Casey is set to present the fiscal year 2021 proposed budget at Wednesday's Board of Supervisors meeting, starting at 6pm.

The budget is available online and the public will have a chance to weigh in at a meeting on Thursday, March 12 at 1 p.m. at the Clover Hill Library. 

Bond Referendum

Chesterfield County leaders are working on a $600 million dollar bond referendum for  the November election. If voters approve the measure, the county would use the funds on infrastructure improvements and new construction.

Bond referendums ask citizens to help fund major projects that county funds cannot generally cover. If the proposed bond passes, the county plans to build several new schools, police stations and libraries.

“If a referendum is approved in November, we have the authority to go out and borrow against that to start to work on those projects, those bills don't come to really until fiscal year 22," said Matt Harris is Deputy County Administrator. 
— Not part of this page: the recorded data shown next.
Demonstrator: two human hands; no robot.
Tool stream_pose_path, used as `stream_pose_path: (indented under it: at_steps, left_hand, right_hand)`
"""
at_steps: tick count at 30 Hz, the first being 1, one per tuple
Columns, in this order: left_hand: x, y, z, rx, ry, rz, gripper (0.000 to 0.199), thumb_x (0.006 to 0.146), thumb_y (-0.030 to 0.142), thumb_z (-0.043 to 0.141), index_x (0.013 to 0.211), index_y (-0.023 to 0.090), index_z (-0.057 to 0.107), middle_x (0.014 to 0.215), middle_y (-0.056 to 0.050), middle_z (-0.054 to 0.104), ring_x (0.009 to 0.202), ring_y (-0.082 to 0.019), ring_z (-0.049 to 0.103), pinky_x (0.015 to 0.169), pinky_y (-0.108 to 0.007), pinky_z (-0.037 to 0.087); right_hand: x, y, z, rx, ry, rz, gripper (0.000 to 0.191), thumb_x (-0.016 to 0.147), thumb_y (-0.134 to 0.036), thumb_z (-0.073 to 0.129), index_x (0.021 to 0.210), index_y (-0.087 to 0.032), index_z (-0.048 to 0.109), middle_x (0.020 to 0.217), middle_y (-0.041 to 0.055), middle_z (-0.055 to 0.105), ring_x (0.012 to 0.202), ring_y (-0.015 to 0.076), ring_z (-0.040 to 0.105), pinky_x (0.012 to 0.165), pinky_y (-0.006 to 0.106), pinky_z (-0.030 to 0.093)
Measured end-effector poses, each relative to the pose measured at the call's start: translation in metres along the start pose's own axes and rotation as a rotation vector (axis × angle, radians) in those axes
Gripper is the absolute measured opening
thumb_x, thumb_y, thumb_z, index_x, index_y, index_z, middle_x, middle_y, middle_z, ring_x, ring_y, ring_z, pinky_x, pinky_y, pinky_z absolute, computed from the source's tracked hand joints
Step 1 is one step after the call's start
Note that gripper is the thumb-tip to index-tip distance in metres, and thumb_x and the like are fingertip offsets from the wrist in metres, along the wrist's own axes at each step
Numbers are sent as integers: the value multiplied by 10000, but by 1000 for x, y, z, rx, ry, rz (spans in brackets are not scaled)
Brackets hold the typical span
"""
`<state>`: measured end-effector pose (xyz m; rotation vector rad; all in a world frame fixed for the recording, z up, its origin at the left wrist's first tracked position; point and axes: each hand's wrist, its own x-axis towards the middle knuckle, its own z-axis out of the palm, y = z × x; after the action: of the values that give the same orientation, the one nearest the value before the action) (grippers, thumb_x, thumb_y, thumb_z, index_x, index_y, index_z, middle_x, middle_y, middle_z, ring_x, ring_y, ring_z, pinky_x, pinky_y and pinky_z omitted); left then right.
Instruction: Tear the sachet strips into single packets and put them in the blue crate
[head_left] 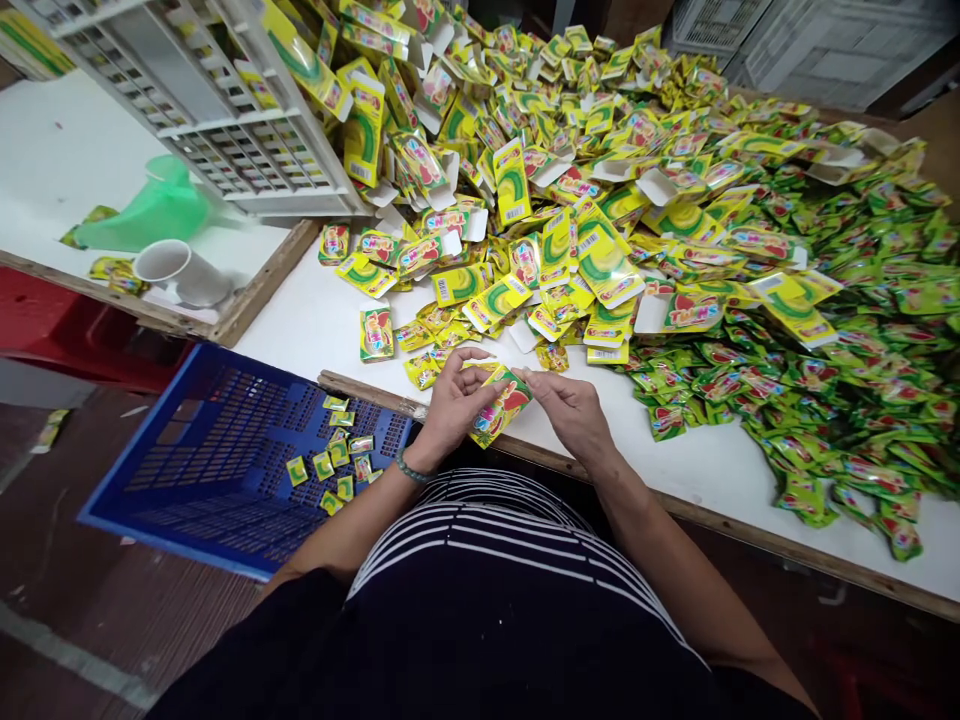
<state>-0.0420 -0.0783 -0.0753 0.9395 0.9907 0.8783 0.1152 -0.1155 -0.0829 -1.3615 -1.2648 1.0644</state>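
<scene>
My left hand [455, 400], with a beaded bracelet at the wrist, holds a small yellow and green candy box [506, 408] with a red fruit picture. At the upper right end of that box, the fingers of my right hand [568, 410] are pinched on its edge. Both hands are over the front edge of the white table [289, 318]. Just beyond them lies a heap of similar candy boxes [480, 282], several with flaps standing up. Small yellow sachets [424, 370] lie close to my left hand. Green sachets [720, 390] are piled to the right.
Below the table at left, a blue plastic crate [187, 450] holds several small boxes. A white slatted crate [247, 110] leans at the upper left. Beside it are a white cup [187, 272], a green translucent item [161, 210] and a wooden table edge [266, 280].
</scene>
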Motion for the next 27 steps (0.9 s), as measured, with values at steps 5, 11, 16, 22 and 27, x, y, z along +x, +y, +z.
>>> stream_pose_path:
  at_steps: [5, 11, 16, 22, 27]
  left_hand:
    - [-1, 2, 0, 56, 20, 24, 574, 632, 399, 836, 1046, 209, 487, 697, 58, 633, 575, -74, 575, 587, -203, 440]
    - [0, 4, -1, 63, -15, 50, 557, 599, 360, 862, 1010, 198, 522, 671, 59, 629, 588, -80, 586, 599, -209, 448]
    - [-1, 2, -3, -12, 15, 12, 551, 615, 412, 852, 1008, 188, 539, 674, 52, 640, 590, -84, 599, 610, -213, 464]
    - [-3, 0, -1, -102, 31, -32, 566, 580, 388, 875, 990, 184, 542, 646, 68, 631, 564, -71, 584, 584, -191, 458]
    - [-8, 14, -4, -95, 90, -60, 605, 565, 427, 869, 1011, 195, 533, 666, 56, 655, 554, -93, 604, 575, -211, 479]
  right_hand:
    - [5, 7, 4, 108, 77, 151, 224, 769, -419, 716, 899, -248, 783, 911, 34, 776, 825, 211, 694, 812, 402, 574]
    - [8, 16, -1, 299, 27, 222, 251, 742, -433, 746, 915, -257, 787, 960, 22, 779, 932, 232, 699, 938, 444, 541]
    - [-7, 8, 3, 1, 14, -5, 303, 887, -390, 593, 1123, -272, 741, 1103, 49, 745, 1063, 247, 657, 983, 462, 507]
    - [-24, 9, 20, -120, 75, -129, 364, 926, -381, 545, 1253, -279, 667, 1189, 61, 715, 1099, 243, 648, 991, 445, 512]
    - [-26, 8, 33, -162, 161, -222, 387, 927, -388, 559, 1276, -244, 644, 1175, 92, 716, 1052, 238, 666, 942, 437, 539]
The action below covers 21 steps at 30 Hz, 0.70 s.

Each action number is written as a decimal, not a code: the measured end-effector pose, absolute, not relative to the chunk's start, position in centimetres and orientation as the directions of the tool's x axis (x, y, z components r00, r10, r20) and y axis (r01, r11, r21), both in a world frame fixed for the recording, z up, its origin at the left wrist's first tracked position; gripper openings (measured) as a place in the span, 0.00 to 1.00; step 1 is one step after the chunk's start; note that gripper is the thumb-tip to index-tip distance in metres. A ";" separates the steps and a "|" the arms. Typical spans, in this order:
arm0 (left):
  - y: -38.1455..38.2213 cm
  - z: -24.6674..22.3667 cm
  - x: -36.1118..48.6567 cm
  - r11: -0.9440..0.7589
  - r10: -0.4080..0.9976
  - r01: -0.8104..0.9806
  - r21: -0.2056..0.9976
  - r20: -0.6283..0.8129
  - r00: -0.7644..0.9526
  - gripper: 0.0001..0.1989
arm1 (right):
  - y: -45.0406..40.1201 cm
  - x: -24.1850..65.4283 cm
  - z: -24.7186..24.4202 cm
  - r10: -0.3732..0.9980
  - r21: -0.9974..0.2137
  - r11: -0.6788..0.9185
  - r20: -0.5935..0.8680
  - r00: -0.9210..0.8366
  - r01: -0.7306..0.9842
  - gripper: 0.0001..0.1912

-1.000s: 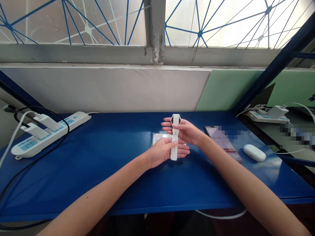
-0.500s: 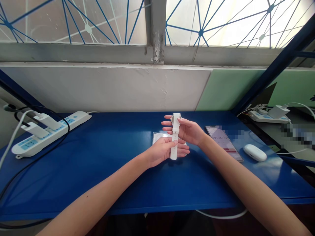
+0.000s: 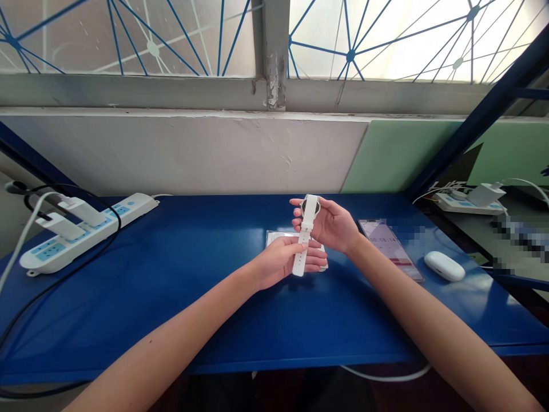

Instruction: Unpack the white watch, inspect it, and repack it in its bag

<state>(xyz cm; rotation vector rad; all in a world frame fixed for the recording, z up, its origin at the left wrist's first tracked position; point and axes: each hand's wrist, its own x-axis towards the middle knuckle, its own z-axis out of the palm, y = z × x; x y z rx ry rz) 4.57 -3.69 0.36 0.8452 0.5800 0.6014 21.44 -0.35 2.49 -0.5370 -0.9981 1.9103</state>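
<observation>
A white wristwatch (image 3: 307, 222) with a round case and a strap with a row of holes is held up above the desk, its strap running nearly upright. My left hand (image 3: 281, 260) pinches the lower strap end between the thumb and the fingers behind it. At the upper end, my right hand (image 3: 337, 228) supports the watch by its case, with fingers curled behind it. Beneath the hands lies a flat whitish packet (image 3: 271, 236), mostly covered by my left hand.
To the right on the blue desk (image 3: 180, 309) lie a phone (image 3: 397, 252) with a timer on its screen and a white rounded case (image 3: 445, 266). A white power strip (image 3: 49, 252) with plugged-in chargers and a black cable (image 3: 77, 270) occupies the left side.
The watch has tilted, its lower strap end shifting left, and more of the round case shows. My right thumb has moved off the front of the strap.
</observation>
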 end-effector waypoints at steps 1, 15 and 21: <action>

County Administrator Joe Casey says they have no plans to increase the current 95-cent property tax in order to pay the bond back. However, he says, a meals tax could speed up payment and finish projects sooner.

“Because if there was a $20 million meals tax as part of the referendum, or part of any processes, you know, we need to have that discussion," said Casey.

County officials are still working out the details of what would encompass a possible bond referendum, which they say won’t be finalized until after the state and county adopt their respective budgets. 

The last county-wide bond referendum was in 2013. 



Ian M. Stewart previously was the transportation reporter and fill-in anchor for VPM News.